| Task goal |
Would you print the listing that follows exactly, but without its pictures?

===== Provided data =====

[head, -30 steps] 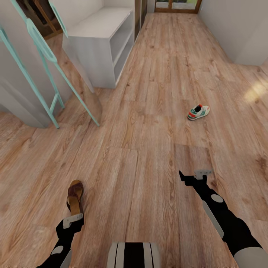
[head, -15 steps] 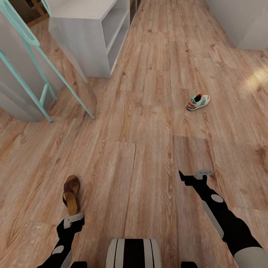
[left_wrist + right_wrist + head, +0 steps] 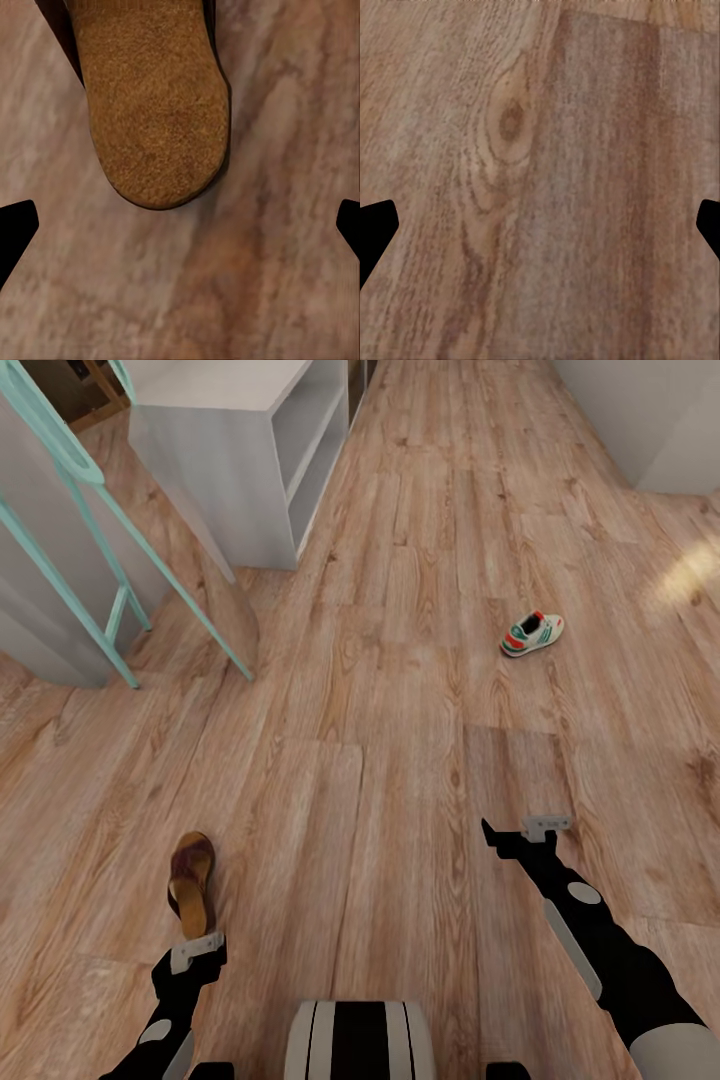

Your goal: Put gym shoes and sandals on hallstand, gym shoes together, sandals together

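No shoe is on the hallstand (image 3: 250,470) yet: one sandal (image 3: 192,883) and one gym shoe (image 3: 531,634) lie on the corridor floor (image 3: 400,690), and both grippers, left (image 3: 195,952) and right (image 3: 545,825), have their fingers spread wide, holding nothing.

Light brown wood-grain corridor floor (image 3: 400,660), planks running away toward the far end. Lying flat on it, one dark reddish-brown sandal (image 3: 192,883), tan footbed up. Well apart from the sandal, farther out and off to the right, one white gym shoe (image 3: 532,633) with green stripes and red patches, resting on its sole. Beyond the sandal on the left, standing on the same boards, a pale grey hallstand (image 3: 240,460) with open shelves.
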Controlling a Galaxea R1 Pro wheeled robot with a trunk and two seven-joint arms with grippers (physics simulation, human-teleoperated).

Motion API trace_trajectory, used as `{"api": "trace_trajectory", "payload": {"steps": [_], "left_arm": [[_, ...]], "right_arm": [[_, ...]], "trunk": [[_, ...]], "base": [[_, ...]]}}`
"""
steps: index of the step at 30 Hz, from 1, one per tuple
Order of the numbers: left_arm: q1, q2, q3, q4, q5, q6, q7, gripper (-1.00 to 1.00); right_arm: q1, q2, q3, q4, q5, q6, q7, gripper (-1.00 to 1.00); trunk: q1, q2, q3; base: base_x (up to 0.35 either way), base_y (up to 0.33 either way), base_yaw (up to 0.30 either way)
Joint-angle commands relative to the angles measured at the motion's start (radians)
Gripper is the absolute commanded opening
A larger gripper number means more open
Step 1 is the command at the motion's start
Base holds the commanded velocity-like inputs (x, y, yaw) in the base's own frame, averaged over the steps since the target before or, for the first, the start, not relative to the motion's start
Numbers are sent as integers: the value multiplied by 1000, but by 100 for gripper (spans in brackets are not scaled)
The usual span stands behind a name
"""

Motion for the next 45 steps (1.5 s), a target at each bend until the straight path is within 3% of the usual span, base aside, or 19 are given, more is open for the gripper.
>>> {"api": "trace_trajectory", "payload": {"steps": [1, 11, 45], "left_arm": [[-1, 0, 5, 1, -11, -4, 4, 100], [-1, -1, 5, 1, -11, -4, 4, 100], [1, 1, 4, 0, -9, -5, 3, 100]], "right_arm": [[0, -1, 1, -1, -8, 4, 1, 100], [0, -2, 2, -1, -8, 4, 0, 100], [0, -2, 2, -1, -8, 6, -1, 100]], "trunk": [[0, 0, -1], [0, 0, -1], [0, 0, -1]], "base": [[139, 20, 0], [177, 71, 0], [34, 28, 0]]}}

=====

| Result |
[head, -30 steps] 
[head, -15 steps] 
[left_wrist + right_wrist + head, +0 steps] 

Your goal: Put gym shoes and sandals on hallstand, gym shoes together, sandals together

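No shoe is on the hallstand (image 3: 250,470) yet: one sandal (image 3: 192,883) and one gym shoe (image 3: 531,634) lie on the corridor floor (image 3: 400,690), and both grippers, left (image 3: 195,952) and right (image 3: 545,825), have their fingers spread wide, holding nothing.

Light brown wood-grain corridor floor (image 3: 400,660), planks running away toward the far end. Lying flat on it, one dark reddish-brown sandal (image 3: 192,883), tan footbed up. Well apart from the sandal, farther out and off to the right, one white gym shoe (image 3: 532,633) with green stripes and red patches, resting on its sole. Beyond the sandal on the left, standing on the same boards, a pale grey hallstand (image 3: 240,460) with open shelves.
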Controlling a Galaxea R1 Pro wheeled robot with a trunk and two seven-joint arms with grippers (physics simulation, human-teleoperated).

Motion API trace_trajectory, used as `{"api": "trace_trajectory", "payload": {"steps": [_], "left_arm": [[_, ...]], "right_arm": [[_, ...]], "trunk": [[_, ...]], "base": [[_, ...]]}}`
"""
steps: index of the step at 30 Hz, from 1, one per tuple
Order of the numbers: left_arm: q1, q2, q3, q4, q5, q6, q7, gripper (-1.00 to 1.00); right_arm: q1, q2, q3, q4, q5, q6, q7, gripper (-1.00 to 1.00); trunk: q1, q2, q3; base: base_x (up to 0.35 either way), base_y (up to 0.33 either way), base_yaw (up to 0.30 either way)
Joint-angle commands relative to the angles measured at the motion's start (radians)
Gripper is the absolute commanded opening
A larger gripper number means more open
Step 1 is the command at the motion's start
Base holds the commanded velocity-like inputs (x, y, yaw) in the base's own frame, averaged over the steps since the target before or, for the first, the start, not relative to the motion's start
Numbers are sent as integers: the value multiplied by 1000, but by 100 for gripper (spans in brackets are not scaled)
The usual span stands behind a name
"""

Motion for the next 45 steps (1.5 s), a target at each bend until the straight path is within 3% of the usual span, base aside, or 19 are given, more is open for the gripper.
>>> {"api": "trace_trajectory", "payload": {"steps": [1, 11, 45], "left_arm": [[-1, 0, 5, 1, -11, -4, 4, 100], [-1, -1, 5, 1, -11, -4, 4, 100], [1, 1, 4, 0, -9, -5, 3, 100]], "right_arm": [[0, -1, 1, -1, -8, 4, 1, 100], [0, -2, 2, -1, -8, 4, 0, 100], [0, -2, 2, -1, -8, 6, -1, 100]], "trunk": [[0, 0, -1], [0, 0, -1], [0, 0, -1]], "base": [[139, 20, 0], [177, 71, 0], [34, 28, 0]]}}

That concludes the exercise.